Abstract

Pulmonary congestion is a direct result of either general overhydration or cardiac dysfunction. Lung ultrasonography (LUS) with lung B-lines (LUS comets) can be used to assess extravascular lung water in patients with end-stage renal disease on hemodialysis or peritoneal dialysis (PD). Subendocardial viability ratio (SEVR) is a pulse wave analysis parameter that is a non-invasive measure of coronary perfusion and is related to cardiac work and oxygen consumption. Our aim was to investigate the association between LUS comets and SEVR in PD patients. We performed an observational study in 25 PD patients in a single dialysis center. Extravascular lung water was quantified by the number of LUS comets, using a portable ultrasound (US) device.
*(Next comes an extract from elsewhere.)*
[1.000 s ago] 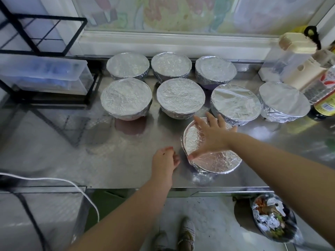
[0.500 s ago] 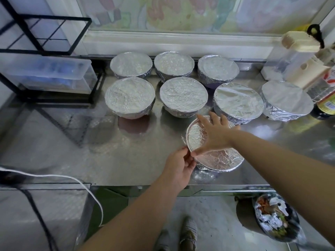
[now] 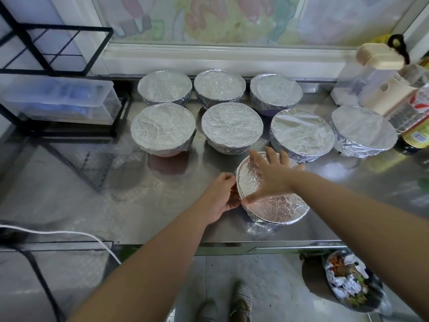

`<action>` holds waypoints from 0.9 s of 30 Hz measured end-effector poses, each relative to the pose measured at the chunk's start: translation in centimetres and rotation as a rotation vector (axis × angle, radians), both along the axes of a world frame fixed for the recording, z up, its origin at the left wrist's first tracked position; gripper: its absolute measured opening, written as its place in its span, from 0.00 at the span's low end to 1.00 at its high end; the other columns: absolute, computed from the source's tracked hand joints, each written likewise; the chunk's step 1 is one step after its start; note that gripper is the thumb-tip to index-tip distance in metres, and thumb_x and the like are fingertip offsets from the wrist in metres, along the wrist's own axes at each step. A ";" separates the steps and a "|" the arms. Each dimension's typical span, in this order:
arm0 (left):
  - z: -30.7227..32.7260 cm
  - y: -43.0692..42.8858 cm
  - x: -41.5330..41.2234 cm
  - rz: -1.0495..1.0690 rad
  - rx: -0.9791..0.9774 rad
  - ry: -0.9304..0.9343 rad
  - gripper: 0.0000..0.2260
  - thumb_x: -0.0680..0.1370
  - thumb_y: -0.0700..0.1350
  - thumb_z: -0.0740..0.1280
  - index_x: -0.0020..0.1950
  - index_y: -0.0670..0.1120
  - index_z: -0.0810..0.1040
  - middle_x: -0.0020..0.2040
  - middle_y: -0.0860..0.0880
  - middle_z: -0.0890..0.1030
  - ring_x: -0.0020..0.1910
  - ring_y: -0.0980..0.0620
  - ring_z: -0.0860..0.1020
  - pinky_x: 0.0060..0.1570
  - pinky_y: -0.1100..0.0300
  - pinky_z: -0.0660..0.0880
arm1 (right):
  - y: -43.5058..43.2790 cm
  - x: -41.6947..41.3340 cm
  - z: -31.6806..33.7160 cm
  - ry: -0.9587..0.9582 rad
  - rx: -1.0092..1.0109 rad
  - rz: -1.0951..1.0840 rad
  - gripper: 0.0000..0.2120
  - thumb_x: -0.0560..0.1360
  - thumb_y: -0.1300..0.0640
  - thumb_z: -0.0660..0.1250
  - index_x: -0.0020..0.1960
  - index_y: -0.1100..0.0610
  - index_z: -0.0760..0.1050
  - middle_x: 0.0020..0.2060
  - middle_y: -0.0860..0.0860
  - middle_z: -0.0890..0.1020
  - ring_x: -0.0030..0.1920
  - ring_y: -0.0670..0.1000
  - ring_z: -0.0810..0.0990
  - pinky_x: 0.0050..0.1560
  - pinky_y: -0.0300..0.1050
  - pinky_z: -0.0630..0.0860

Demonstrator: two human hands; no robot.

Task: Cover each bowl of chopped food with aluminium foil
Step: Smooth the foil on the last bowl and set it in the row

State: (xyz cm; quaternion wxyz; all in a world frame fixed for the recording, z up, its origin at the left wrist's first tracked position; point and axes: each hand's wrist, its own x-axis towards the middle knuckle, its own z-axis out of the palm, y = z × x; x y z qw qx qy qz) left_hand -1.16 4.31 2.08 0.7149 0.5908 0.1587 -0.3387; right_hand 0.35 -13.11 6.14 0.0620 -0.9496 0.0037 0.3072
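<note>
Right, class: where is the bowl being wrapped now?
In the head view, the bowl sits alone nearest the counter's front edge, right of centre, under the right hand.

place: kitchen | surface: a steel counter (image 3: 97,205) is seen below a window (image 3: 232,19) | food: eight bowls (image 3: 162,126) are set out, sealed in foil (image 3: 232,124) | stores: a labelled bottle (image 3: 415,126) and a clear dispenser (image 3: 371,77) are kept at the right | shelving: a black rack (image 3: 58,54) is stood left | waste: scraps (image 3: 343,273) are held in a bin (image 3: 371,306) on the floor (image 3: 267,275)
</note>
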 end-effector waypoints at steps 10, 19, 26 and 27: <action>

LUS comets were recorded in each intercostal space and defined as hyperechoic US bundles at a narrow base extending from the transducer to the edge of the screen. The sum of LUS comets yields a score reflecting the extent of water accumulation in the lungs. SEVR was determined non-invasively by radial applanation tonometry. Mean age of patients was 54.7 ± 10.7 years, mean PD vintage 27 ± 33 (1 - 167) months, 60% were men. The mean number of LUS comets was 13 ± 19 (0 - 71), and the mean SEVR was 153 ± 40%. We found a statistically significant negative correlation between the number of LUS comets and SEVR (r = -0.467; p = 0.019). Multiple regression analysis with LUS comets as dependent variable, and SEVR and age as independent variables showed a statistically significant relationship between SEVR and the number of LUS comets (β = -0.467, p = 0.021). Higher number of LUS comets is associated with lower SEVR in PD patients.